## [Task requirements]
Keep each line of the material that includes "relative", and leave out the rest.

## [Source data]
===============

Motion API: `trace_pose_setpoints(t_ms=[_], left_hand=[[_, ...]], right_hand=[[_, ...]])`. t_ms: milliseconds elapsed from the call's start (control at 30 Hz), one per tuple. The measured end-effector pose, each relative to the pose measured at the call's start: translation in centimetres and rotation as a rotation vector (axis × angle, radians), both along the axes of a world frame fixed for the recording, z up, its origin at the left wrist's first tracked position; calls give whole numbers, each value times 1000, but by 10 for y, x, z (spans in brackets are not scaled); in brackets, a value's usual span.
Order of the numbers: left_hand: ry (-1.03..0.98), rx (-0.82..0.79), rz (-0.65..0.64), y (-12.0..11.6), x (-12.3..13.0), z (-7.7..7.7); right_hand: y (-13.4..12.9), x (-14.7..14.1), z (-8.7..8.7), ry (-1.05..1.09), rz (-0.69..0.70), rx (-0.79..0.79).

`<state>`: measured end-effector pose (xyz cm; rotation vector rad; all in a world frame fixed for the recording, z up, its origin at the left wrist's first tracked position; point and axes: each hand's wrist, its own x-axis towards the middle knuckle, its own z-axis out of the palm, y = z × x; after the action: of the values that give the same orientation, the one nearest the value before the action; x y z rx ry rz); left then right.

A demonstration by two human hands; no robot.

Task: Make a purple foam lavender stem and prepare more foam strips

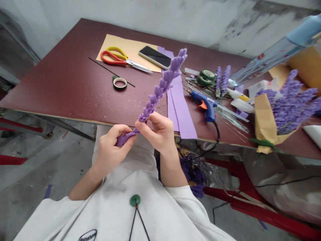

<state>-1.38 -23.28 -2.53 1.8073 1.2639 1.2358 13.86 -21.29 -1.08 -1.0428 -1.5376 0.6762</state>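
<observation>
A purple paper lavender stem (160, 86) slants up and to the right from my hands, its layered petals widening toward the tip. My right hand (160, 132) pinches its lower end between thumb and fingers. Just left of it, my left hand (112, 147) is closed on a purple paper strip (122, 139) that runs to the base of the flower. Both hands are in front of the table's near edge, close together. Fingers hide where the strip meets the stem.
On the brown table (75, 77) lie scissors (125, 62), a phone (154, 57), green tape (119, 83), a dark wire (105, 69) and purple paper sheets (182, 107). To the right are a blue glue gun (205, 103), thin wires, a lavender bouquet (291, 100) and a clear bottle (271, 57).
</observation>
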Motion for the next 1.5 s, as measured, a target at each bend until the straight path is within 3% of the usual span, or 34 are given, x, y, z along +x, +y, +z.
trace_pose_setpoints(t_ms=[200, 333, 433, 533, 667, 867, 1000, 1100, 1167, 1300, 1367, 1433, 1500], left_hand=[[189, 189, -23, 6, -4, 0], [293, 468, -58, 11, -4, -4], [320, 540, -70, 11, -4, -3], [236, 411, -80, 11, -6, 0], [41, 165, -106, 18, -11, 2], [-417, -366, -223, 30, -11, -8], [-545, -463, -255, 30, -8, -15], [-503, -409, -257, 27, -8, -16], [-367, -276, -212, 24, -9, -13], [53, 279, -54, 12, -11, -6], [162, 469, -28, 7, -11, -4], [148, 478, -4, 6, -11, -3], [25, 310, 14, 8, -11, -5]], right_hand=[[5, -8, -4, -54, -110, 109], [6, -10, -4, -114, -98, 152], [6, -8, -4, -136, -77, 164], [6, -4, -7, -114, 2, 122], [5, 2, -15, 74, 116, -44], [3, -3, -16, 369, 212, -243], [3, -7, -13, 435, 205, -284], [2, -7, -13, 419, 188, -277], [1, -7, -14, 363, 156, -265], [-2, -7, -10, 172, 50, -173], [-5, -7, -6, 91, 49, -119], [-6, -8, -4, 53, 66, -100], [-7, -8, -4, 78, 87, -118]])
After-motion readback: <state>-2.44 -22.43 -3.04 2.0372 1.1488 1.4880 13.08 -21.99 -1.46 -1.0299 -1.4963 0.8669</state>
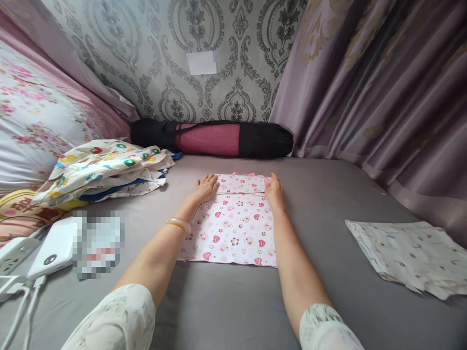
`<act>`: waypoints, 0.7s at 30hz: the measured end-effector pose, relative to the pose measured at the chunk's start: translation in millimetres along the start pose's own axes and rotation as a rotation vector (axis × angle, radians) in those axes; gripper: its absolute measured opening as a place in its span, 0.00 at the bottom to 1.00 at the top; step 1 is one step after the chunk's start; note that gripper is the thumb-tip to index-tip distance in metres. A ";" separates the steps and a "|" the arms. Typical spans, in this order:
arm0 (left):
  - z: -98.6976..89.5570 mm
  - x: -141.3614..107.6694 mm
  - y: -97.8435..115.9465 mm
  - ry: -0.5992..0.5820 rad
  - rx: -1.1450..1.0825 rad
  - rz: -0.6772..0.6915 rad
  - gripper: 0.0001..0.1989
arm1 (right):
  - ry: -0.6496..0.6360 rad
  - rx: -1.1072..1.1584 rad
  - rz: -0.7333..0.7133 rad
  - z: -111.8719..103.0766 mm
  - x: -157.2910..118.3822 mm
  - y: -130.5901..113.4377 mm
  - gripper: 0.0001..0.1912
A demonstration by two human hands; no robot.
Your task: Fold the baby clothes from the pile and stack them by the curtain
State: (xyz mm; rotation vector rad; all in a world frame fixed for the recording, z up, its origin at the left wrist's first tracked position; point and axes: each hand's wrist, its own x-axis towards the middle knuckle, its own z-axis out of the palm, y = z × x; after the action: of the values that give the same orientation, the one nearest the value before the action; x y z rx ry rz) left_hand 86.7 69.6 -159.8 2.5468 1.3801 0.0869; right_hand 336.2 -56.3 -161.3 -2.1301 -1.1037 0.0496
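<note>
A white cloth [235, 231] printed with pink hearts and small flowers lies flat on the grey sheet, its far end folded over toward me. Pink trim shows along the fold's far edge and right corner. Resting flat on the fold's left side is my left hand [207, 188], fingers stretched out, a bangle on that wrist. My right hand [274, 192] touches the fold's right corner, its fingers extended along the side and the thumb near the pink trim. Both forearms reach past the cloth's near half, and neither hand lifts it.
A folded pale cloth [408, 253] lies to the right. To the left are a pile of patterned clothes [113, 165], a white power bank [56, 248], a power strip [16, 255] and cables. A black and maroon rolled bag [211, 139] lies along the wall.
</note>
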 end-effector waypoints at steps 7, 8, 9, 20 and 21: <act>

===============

## [Answer box]
Motion API: `trace_pose_setpoints(t_ms=[_], left_hand=[[_, ...]], right_hand=[[_, ...]])`. t_ms: milliseconds elapsed from the call's start (control at 30 Hz), one per tuple. The measured end-effector pose, each relative to the pose measured at the call's start: translation in centimetres and rotation as a rotation vector (axis × angle, radians), both along the axes of a world frame fixed for the recording, z up, its origin at the left wrist's first tracked position; calls give whole numbers, each value times 1000, but by 10 for y, x, z (spans in brackets are not scaled); in brackets, a value's usual span.
`<act>`: waypoints, 0.7s at 30hz: the measured end-effector pose, relative to the pose measured at the chunk's start: translation in millimetres along the start pose's own axes and rotation as a rotation vector (axis × angle, radians) in those axes; gripper: its absolute measured opening as a place in its span, 0.00 at the bottom to 1.00 at the top; step 1 is one step after the chunk's start; note that gripper is the thumb-tip to index-tip distance in metres. A ";" separates the steps and a "|" the arms. Typical spans, in this order:

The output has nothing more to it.